■ Assigned task
Your output should be exactly the lines from the one containing "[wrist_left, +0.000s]" through the last line of the listing, and nothing else. Pictures stay out.

START Stored data

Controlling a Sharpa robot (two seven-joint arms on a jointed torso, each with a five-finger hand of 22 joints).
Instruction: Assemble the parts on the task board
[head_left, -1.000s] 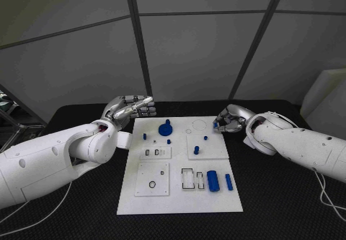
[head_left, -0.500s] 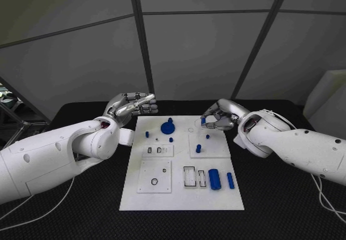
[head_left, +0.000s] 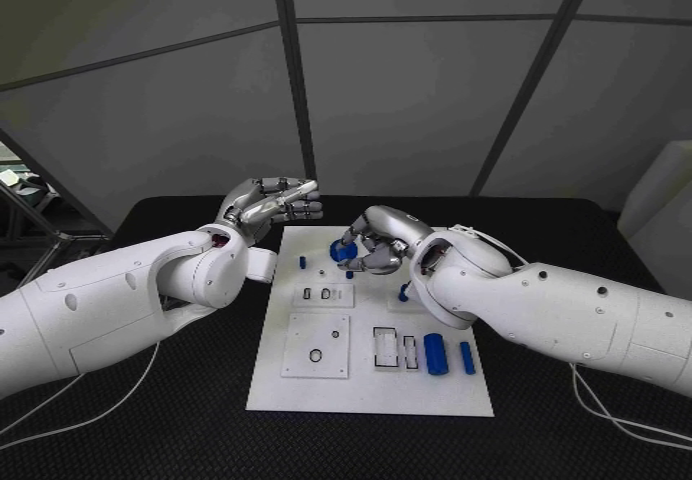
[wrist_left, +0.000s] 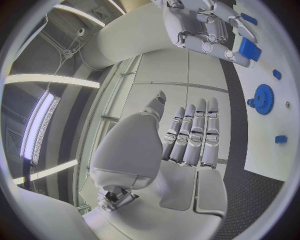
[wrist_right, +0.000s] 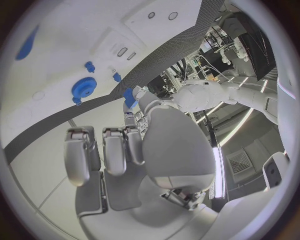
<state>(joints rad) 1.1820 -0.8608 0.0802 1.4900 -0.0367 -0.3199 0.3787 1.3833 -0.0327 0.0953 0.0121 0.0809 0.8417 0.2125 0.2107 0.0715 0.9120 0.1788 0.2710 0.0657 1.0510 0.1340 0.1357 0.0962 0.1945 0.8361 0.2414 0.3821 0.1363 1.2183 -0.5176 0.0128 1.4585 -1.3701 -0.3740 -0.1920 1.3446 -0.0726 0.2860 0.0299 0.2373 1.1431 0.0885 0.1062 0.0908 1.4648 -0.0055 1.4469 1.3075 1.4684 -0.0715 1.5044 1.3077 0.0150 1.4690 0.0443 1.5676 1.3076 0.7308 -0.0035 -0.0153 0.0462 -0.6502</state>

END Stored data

■ Result for this task
[wrist_left, +0.000s] 
[wrist_right, +0.000s] 
<state>(joints rad) 1.1820 -0.8608 0.0802 1.4900 -0.0367 -0.3199 0.3787 1.3833 -0.0327 0.0953 0.0121 0.0809 0.8417 0.2125 0.2107 0.0715 0.9120 0.1788 0.2710 0.0657 1.0510 0.1340 0.1357 0.0962 0.1945 0.8361 0.2414 0.3821 0.1363 1.2183 -0.5176 0.0128 1.4585 -1.3701 -0.3740 -0.1920 1.3446 -0.0726 0.2860 0.0299 0.2373 1.1431 0.0885 0.1062 0.0908 1.4648 -0.0055 1.4469 1.3075 1.4684 -0.0715 1.5044 1.3077 0.0150 1.4690 0.0443 1.5676 1.3076 0.7308 -0.0035 -0.0153 0.0462 -0.6502</state>

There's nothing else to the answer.